Posted on • Originally published at tools.thesoundmethod.me

Durable Workflows on Postgres: What "You Don't Need Temporal" Actually Buys You

A DBOS blog post titled "Postgres is all you need for durable execution" reached the Hacker News front page this week (306 points, 132 comments). The thread split the way these threads always do. One half read it as relief: no more standing up a separate workflow service only to make a multi-step job survive a crash. The other half read it as a warning: you are about to put orchestration load on the same database that already runs your app. Both reactions are correct, and which one applies to you depends on a question the headline skips.

I run a site that compares developer tools, so I read a lot of "X vs Y." Durable execution is one of the categories where the architecture choice matters far more than the brand on the box. Here is the grounded version, checked against DBOS's own docs, an independent write-up from Supabase, and the source libraries themselves.

What durable execution solves

Picture a function that runs five steps and crashes on step four. Steps one through three already happened, step four half-happened, and a naive retry runs all five again. If step two charged a customer, you charged them twice. Durable execution fixes this with checkpointing. Each step records its result before the next one starts, so a crash-and-restart resumes from the last completed step instead of the top. The promise is that a workflow finishes exactly once even if the machine running it dies in the middle. Payment capture, order fulfillment, any multi-step process where a double-run costs real money is the use case that makes this worth the effort.

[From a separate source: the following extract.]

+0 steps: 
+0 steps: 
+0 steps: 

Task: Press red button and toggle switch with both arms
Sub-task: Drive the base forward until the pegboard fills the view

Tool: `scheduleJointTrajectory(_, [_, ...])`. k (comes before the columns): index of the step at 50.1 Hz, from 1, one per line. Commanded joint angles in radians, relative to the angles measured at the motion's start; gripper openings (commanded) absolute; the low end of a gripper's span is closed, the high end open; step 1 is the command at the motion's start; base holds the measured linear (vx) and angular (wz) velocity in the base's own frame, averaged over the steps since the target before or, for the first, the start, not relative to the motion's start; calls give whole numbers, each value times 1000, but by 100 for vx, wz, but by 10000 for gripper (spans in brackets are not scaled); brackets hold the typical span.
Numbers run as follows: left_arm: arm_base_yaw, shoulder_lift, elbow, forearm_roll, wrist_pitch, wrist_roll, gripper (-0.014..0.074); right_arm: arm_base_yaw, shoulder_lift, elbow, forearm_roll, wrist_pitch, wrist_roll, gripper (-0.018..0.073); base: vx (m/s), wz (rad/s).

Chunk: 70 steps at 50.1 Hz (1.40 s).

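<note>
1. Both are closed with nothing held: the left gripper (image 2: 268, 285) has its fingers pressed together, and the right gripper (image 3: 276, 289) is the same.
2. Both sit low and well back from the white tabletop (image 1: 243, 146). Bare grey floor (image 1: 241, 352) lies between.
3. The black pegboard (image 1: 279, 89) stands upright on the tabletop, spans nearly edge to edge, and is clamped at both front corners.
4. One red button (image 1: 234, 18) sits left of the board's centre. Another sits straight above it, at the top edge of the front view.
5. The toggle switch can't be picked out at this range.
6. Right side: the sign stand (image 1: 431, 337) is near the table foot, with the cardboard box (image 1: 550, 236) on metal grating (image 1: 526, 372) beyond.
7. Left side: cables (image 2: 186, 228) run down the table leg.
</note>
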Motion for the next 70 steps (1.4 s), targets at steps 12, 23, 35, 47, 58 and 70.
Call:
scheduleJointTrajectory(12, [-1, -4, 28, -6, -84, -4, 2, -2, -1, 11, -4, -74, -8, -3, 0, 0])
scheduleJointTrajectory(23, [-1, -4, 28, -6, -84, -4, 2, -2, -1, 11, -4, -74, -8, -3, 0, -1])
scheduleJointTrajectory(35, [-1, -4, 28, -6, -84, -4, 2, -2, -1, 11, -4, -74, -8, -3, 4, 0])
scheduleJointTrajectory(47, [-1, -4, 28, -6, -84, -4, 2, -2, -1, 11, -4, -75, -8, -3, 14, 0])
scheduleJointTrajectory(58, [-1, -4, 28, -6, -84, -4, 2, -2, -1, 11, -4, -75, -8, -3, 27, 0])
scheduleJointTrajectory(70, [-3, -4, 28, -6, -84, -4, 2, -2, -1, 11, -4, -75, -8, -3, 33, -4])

How the Postgres approach works

The traditional model, used by systems like Temporal, runs a separate orchestrator. A central service holds the workflow state and hands tasks out to workers over the network. DBOS's argument is that the database can play that role directly, so you skip the extra service entirely.

Mechanically, the workers checkpoint each step straight to Postgres as they go, rather than reporting back to an orchestrator. State lives in ordinary tables. When a server crashes, another server reads the latest checkpoint and resumes the workflow from its last completed step. Duplicate work gets caught the way Postgres catches any duplicate: with integrity constraints. If two workers grab the same workflow, the second one fails the constraint on checkpoint and backs off.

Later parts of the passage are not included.